Anyone who protested against our passage into this changed world was criminalised, called “wrecker” and “extremist”. The miners’ strike of 1984 was the symbol of this: their doomed fight to preserve a dignity achieved in pain and violence was presented by the merchants of deliverance not only as retrograde, but also as an act of outlawry. Resistance to compulsory change was derided as a response of nostalgics protecting the indefensible, when the whole world was on the brink of a new life. Early in her tenure of Downing Street, Margaret Thatcher, that sybil and prophet who knew about these things, warned that Britain would become “a less cosy, more abrasive” place: a vision confirmed by the Battle of Orgreave – redolent of civil war – and the anguish of Hillsborough.

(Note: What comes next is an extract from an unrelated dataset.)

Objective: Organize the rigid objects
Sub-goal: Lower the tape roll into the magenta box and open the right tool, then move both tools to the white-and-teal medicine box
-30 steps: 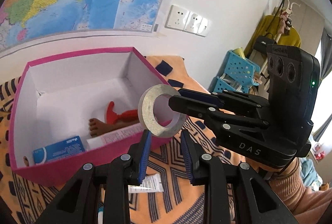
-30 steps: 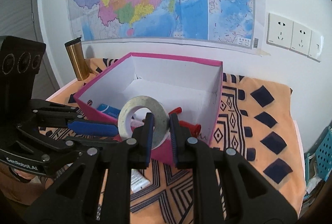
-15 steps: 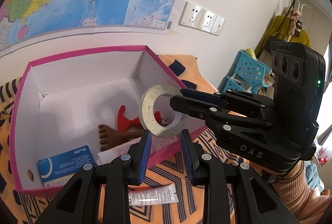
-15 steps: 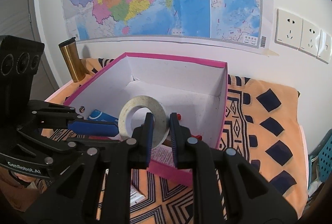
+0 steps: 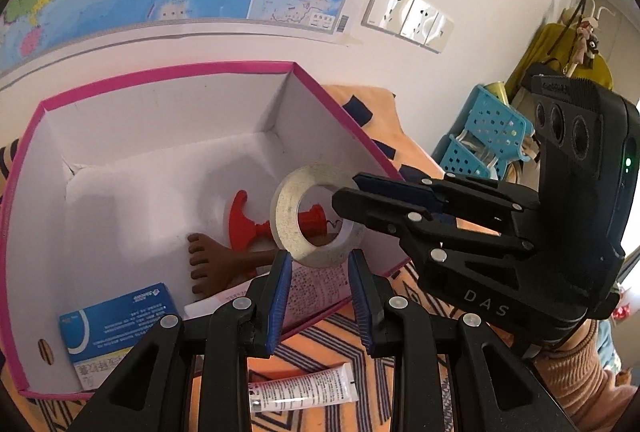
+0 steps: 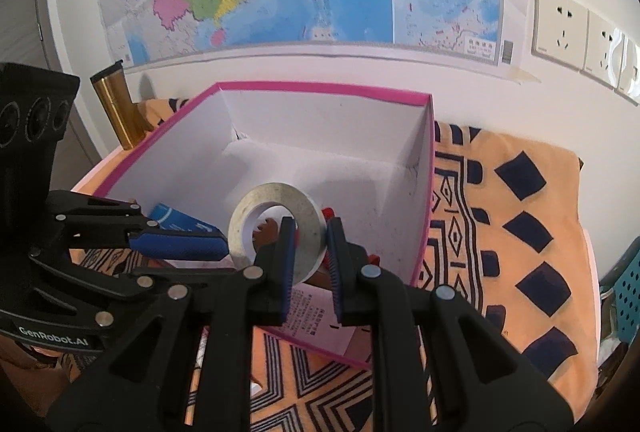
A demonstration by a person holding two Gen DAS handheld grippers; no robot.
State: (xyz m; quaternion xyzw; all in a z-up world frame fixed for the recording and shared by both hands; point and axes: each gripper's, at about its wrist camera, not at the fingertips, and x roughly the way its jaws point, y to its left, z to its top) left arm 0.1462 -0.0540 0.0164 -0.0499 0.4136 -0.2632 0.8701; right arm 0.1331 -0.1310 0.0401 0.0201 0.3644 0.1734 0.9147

It is too late to grieve now. Scar tissue has healed over the untreated wound. Though no one expects the ruling classes to understand the distress of perpetual “modernisation”, the leaders of labour might have been able to recognise capitalism’s realm of freedom and a gaudy consumerism that concealed hardening competitiveness and the growth of a crueller, more bitter society.
The ills of this best of all worlds, its excessive wealth and extreme inequality, are on show in hushed thoroughfares of London, shuttered sites of “inward investment”, where the only sound is the faint melody of assets appreciating; while elsewhere, people wait for charitable tins of denutrified substances to feed their family, or sit under a grubby duvet, a Styrofoam cup beseeching the pence of passers-by.
Unresolved feelings about industrialism, enforced with great harshness and abolished with equal contempt for those who served it, are certainly related to the stylish savagery of contemporary life. The alibi that present-day evils are an expression of “human nature” is a poor apology for what is clearly the nature – restless and opportunistic – of a social and economic system that has, so far at least, outwitted its opponents at every turn.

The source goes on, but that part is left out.